== What to work on ==
Write out again only the lines that run from the start of the entries to the line containing "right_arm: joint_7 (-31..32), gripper", both included.

== Record extracts ==
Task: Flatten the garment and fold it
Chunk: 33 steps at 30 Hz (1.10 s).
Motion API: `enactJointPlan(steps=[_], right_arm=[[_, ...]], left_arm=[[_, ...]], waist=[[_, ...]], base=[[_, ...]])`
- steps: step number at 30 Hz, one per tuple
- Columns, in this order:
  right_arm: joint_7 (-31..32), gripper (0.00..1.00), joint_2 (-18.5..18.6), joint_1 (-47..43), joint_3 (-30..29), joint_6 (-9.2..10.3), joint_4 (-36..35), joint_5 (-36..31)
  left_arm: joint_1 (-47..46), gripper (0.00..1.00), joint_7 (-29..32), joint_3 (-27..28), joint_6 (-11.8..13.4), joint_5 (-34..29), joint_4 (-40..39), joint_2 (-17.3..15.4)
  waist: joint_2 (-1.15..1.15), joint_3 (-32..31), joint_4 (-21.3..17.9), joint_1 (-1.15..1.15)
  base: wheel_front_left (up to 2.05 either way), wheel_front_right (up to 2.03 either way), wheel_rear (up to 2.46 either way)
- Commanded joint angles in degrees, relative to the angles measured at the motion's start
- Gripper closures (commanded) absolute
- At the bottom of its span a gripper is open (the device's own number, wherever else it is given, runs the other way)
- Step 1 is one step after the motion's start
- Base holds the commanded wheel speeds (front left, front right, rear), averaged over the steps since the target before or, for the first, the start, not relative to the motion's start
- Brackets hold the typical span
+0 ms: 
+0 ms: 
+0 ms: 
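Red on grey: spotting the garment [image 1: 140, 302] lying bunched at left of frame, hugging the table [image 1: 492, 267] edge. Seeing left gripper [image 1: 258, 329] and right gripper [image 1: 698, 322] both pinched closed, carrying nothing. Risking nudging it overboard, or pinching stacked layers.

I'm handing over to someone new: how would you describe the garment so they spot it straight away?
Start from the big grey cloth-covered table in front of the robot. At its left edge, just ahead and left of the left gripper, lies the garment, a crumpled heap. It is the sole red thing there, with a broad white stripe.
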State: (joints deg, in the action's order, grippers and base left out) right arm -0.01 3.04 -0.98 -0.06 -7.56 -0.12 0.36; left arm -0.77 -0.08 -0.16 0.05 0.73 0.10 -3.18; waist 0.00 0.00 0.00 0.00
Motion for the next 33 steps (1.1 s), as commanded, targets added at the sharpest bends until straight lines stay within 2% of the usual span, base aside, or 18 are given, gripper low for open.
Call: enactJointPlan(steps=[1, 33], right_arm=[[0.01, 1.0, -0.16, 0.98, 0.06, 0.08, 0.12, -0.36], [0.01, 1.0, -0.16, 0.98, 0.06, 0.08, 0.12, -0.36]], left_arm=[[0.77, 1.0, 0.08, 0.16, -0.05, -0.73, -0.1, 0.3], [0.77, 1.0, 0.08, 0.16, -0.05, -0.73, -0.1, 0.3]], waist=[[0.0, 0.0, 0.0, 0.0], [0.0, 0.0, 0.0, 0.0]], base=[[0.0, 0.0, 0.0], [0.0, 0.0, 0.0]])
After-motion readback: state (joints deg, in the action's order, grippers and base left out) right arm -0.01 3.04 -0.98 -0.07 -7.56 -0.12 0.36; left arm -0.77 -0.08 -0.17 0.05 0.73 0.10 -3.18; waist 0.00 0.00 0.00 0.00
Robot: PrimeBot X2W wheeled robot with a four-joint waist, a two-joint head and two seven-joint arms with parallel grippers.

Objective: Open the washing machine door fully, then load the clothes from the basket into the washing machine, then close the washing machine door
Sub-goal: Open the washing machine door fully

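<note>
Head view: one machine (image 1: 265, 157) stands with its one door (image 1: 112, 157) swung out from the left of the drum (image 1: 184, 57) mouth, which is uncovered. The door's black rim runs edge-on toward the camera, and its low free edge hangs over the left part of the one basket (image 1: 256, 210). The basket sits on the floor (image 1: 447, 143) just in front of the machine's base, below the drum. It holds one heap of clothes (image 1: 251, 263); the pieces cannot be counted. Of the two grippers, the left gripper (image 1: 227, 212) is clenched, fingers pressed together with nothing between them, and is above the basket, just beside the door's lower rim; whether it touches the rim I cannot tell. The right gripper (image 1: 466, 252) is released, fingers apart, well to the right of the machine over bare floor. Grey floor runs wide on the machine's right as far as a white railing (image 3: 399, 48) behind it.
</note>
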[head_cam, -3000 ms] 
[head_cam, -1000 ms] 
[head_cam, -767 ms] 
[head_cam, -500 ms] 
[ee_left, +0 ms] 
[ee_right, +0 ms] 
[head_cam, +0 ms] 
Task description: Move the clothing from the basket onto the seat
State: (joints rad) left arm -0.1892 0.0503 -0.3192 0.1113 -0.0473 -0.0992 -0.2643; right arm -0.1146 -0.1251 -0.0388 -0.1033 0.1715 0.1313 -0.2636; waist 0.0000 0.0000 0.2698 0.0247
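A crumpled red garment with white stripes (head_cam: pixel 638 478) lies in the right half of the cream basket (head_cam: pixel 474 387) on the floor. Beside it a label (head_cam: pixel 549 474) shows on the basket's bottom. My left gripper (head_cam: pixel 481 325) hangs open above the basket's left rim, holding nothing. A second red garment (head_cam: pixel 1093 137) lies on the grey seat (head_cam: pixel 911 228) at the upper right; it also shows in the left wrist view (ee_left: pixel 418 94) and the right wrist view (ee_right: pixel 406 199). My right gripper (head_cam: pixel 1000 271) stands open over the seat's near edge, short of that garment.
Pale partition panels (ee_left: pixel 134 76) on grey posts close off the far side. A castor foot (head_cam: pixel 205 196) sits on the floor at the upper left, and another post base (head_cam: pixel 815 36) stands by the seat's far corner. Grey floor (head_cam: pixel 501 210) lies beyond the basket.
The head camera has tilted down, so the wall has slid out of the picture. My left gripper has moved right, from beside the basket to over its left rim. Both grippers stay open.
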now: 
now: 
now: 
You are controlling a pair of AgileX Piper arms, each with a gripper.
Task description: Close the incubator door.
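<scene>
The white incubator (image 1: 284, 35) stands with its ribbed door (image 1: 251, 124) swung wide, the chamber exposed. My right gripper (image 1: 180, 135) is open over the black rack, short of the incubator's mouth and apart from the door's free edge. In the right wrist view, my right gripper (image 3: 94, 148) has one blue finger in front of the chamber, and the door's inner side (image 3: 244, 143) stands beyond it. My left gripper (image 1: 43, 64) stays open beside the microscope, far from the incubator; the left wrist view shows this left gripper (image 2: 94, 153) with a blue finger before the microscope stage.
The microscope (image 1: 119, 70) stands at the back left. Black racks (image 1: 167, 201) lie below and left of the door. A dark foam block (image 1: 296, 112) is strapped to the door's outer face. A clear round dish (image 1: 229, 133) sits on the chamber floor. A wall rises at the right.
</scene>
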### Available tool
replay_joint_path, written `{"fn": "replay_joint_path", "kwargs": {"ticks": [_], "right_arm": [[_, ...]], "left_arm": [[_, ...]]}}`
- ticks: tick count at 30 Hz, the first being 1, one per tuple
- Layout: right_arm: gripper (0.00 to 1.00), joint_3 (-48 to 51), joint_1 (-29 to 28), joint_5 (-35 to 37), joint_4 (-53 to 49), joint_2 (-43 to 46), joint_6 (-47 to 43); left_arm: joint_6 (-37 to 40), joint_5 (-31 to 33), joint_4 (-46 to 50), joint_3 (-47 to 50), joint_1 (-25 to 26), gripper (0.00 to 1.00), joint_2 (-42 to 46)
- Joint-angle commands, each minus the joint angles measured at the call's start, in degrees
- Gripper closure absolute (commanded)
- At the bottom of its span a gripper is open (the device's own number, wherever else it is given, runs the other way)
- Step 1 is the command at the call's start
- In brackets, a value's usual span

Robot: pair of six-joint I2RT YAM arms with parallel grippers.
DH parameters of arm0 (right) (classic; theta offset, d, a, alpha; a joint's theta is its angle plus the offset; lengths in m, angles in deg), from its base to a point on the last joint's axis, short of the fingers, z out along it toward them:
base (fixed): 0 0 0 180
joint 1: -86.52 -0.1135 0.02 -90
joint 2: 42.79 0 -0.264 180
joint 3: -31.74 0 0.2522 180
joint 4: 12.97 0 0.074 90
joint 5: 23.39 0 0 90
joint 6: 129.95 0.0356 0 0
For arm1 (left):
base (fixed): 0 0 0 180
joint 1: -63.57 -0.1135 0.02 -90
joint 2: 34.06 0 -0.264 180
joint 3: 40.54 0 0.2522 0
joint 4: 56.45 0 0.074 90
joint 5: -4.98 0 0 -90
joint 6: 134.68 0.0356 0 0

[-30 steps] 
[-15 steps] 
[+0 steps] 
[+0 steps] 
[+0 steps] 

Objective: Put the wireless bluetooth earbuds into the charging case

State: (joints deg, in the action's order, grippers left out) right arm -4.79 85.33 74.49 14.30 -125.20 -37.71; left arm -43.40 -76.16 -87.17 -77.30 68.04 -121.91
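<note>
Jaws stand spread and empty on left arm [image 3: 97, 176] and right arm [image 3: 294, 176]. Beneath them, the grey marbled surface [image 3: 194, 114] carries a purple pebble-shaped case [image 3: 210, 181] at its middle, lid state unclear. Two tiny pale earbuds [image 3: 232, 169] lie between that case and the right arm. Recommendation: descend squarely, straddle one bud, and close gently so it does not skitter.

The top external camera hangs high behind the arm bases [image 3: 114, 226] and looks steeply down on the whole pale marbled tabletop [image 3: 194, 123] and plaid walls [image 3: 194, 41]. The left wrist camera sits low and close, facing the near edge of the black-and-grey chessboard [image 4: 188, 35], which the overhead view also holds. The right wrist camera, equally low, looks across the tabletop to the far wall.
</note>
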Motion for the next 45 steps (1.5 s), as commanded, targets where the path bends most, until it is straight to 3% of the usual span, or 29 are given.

== Written solution ==
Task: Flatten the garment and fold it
Chunk: 33 steps at 30 Hz (1.10 s).
Motion API: `enactJointPlan(steps=[_], right_arm=[[_, ...]], left_arm=[[_, ...]], waist=[[_, ...]], base=[[_, ...]])`
- steps: step number at 30 Hz, one per tuple
- Columns, in this order:
  right_arm: joint_7 (-31..32), gripper (0.00..1.00), joint_2 (-18.5..18.6), joint_1 (-47..43), joint_3 (-30..29), joint_6 (-9.2..10.3), joint_4 (-36..35), joint_5 (-36..31)

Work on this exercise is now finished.